**Activity**
Give the data again in full, exactly as written below.

++++ Raw data

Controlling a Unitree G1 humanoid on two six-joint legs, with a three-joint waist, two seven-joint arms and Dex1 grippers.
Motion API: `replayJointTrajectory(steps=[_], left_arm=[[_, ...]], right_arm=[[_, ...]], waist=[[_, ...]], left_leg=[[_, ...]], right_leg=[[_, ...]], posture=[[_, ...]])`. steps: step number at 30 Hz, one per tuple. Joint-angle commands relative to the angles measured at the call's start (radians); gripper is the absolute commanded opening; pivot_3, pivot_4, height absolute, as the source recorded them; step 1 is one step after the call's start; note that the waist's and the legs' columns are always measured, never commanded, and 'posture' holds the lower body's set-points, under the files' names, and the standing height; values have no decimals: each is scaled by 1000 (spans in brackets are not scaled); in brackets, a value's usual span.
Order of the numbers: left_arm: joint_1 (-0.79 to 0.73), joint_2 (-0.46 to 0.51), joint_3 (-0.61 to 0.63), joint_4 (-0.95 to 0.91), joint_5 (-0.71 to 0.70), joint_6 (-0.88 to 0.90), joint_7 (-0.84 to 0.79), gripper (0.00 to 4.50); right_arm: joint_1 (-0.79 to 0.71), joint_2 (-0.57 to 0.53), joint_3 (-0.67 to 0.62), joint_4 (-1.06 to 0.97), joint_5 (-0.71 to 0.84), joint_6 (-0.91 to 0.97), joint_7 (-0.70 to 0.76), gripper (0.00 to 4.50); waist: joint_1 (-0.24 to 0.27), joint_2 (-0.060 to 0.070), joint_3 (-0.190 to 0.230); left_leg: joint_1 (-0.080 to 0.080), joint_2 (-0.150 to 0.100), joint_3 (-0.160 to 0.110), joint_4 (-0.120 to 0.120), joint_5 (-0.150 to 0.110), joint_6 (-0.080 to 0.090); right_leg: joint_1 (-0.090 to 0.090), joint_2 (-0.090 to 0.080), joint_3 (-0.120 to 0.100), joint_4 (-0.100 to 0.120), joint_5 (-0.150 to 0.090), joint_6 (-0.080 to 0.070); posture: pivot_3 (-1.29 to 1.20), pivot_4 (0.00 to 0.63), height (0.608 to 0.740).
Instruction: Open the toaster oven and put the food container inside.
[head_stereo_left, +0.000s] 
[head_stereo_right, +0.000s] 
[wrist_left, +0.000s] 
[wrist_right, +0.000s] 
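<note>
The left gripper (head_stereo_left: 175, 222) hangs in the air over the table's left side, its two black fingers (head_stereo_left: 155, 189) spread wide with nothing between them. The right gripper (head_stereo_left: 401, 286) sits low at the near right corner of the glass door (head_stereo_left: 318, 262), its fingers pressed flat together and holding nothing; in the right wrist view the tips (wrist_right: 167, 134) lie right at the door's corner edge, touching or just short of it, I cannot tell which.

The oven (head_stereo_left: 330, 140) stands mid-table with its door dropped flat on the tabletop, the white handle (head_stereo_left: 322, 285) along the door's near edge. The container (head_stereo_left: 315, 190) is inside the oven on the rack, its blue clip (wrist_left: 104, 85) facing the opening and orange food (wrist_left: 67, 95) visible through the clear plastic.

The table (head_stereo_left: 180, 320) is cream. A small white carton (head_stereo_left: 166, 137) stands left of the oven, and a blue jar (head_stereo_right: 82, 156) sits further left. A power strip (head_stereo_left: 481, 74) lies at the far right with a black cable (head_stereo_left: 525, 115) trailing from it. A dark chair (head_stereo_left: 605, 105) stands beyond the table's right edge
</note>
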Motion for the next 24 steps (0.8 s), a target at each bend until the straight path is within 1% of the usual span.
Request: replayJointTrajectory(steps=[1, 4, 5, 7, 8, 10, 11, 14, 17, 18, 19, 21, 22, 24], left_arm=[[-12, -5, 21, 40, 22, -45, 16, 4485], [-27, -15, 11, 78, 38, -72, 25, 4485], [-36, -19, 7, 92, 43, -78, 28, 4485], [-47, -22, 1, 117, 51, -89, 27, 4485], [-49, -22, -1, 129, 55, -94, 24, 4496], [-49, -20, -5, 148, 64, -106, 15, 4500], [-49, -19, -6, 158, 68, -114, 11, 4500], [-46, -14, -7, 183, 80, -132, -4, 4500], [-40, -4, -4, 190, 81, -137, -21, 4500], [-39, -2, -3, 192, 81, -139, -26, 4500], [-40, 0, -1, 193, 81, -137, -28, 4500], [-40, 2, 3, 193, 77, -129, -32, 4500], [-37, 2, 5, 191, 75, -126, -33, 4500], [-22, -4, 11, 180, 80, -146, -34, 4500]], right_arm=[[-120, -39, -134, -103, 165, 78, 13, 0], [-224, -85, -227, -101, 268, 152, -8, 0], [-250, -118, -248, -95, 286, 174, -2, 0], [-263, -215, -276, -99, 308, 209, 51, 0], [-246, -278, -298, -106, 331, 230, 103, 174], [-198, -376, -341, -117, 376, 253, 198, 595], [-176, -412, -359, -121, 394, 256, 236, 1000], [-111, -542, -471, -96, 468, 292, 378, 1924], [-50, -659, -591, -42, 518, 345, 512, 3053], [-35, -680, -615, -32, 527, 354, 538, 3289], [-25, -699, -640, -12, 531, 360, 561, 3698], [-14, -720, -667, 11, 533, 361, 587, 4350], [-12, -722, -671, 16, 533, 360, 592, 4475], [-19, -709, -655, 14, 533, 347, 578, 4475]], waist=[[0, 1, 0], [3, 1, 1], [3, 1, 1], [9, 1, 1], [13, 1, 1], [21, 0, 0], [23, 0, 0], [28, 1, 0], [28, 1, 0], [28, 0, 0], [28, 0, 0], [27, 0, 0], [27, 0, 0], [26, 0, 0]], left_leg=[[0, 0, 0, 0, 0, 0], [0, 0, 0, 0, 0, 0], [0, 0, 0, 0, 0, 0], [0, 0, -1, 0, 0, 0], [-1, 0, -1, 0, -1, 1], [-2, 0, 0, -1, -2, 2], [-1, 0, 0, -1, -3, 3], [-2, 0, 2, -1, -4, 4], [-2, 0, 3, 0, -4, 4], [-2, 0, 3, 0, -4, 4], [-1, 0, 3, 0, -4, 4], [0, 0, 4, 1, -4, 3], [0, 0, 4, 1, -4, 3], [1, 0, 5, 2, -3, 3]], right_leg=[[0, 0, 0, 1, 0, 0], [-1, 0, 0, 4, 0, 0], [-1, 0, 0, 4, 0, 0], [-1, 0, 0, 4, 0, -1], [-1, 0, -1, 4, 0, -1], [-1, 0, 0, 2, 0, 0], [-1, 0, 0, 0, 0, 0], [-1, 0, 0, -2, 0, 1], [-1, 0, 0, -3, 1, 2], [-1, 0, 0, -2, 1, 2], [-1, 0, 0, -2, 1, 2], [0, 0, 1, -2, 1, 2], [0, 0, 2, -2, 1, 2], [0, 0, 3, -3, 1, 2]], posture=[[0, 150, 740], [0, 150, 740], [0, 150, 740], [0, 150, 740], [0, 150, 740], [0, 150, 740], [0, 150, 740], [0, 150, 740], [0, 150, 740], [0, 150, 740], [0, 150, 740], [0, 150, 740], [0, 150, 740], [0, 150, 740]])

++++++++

**Expected output**
Controlling a Unitree G1 humanoid on two six-joint legs, with a three-joint waist, two seven-joint arms and Dex1 grippers.
Motion API: `replayJointTrajectory(steps=[_], left_arm=[[_, ...]], right_arm=[[_, ...]], waist=[[_, ...]], left_leg=[[_, ...]], right_leg=[[_, ...]], posture=[[_, ...]])`. steps: step number at 30 Hz, one per tuple. Joint-angle commands relative to the angles measured at the call's start (radians); gripper is the absolute commanded opening; pivot_3, pivot_4, height absolute, as the source recorded them; step 1 is one step after the call's start; note that the waist's and the legs' columns are always measured, never commanded, and 'posture' holds the lower body's set-points, under the files' names, and the standing height; values have no decimals: each is scaled by 1000 (spans in brackets are not scaled); in brackets, a value's usual span.
Order of the numbers: left_arm: joint_1 (-0.79 to 0.73), joint_2 (-0.46 to 0.51), joint_3 (-0.61 to 0.63), joint_4 (-0.95 to 0.91), joint_5 (-0.71 to 0.70), joint_6 (-0.88 to 0.90), joint_7 (-0.84 to 0.79), gripper (0.00 to 4.50); right_arm: joint_1 (-0.79 to 0.71), joint_2 (-0.57 to 0.53), joint_3 (-0.67 to 0.62), joint_4 (-1.06 to 0.97), joint_5 (-0.71 to 0.84), joint_6 (-0.91 to 0.97), joint_7 (-0.70 to 0.76), gripper (0.00 to 4.50); waist: joint_1 (-0.24 to 0.27), joint_2 (-0.060 to 0.070), joint_3 (-0.190 to 0.230); left_leg: joint_1 (-0.080 to 0.080), joint_2 (-0.150 to 0.100), joint_3 (-0.160 to 0.110), joint_4 (-0.120 to 0.120), joint_5 (-0.150 to 0.110), joint_6 (-0.080 to 0.090); right_leg: joint_1 (-0.090 to 0.090), joint_2 (-0.090 to 0.080), joint_3 (-0.120 to 0.100), joint_4 (-0.100 to 0.120), joint_5 (-0.150 to 0.090), joint_6 (-0.080 to 0.070); posture: pivot_3 (-1.29 to 1.20), pivot_4 (0.00 to 0.63), height (0.608 to 0.740).
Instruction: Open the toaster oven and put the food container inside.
[head_stereo_left, +0.000s] 
[head_stereo_right, +0.000s] 
[wrist_left, +0.000s] 
[wrist_right, +0.000s] 
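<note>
The left gripper (head_stereo_left: 175, 222) hangs in the air over the table's left side, its two black fingers (head_stereo_left: 155, 189) spread wide with nothing between them. The right gripper (head_stereo_left: 401, 286) sits low at the near right corner of the glass door (head_stereo_left: 318, 262), its fingers pressed flat together and holding nothing; in the right wrist view the tips (wrist_right: 167, 134) lie right at the door's corner edge, touching or just short of it, I cannot tell which.

The oven (head_stereo_left: 330, 140) stands mid-table with its door dropped flat on the tabletop, the white handle (head_stereo_left: 322, 285) along the door's near edge. The container (head_stereo_left: 315, 190) is inside the oven on the rack, its blue clip (wrist_left: 104, 85) facing the opening and orange food (wrist_left: 67, 95) visible through the clear plastic.

The table (head_stereo_left: 180, 320) is cream. A small white carton (head_stereo_left: 166, 137) stands left of the oven, and a blue jar (head_stereo_right: 82, 156) sits further left. A power strip (head_stereo_left: 481, 74) lies at the far right with a black cable (head_stereo_left: 525, 115) trailing from it. A dark chair (head_stereo_left: 605, 105) stands beyond the table's right edge
</note>
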Motion for the next 24 steps (0.8 s), a target at each bend until the straight path is within 1% of the usual span.
Request: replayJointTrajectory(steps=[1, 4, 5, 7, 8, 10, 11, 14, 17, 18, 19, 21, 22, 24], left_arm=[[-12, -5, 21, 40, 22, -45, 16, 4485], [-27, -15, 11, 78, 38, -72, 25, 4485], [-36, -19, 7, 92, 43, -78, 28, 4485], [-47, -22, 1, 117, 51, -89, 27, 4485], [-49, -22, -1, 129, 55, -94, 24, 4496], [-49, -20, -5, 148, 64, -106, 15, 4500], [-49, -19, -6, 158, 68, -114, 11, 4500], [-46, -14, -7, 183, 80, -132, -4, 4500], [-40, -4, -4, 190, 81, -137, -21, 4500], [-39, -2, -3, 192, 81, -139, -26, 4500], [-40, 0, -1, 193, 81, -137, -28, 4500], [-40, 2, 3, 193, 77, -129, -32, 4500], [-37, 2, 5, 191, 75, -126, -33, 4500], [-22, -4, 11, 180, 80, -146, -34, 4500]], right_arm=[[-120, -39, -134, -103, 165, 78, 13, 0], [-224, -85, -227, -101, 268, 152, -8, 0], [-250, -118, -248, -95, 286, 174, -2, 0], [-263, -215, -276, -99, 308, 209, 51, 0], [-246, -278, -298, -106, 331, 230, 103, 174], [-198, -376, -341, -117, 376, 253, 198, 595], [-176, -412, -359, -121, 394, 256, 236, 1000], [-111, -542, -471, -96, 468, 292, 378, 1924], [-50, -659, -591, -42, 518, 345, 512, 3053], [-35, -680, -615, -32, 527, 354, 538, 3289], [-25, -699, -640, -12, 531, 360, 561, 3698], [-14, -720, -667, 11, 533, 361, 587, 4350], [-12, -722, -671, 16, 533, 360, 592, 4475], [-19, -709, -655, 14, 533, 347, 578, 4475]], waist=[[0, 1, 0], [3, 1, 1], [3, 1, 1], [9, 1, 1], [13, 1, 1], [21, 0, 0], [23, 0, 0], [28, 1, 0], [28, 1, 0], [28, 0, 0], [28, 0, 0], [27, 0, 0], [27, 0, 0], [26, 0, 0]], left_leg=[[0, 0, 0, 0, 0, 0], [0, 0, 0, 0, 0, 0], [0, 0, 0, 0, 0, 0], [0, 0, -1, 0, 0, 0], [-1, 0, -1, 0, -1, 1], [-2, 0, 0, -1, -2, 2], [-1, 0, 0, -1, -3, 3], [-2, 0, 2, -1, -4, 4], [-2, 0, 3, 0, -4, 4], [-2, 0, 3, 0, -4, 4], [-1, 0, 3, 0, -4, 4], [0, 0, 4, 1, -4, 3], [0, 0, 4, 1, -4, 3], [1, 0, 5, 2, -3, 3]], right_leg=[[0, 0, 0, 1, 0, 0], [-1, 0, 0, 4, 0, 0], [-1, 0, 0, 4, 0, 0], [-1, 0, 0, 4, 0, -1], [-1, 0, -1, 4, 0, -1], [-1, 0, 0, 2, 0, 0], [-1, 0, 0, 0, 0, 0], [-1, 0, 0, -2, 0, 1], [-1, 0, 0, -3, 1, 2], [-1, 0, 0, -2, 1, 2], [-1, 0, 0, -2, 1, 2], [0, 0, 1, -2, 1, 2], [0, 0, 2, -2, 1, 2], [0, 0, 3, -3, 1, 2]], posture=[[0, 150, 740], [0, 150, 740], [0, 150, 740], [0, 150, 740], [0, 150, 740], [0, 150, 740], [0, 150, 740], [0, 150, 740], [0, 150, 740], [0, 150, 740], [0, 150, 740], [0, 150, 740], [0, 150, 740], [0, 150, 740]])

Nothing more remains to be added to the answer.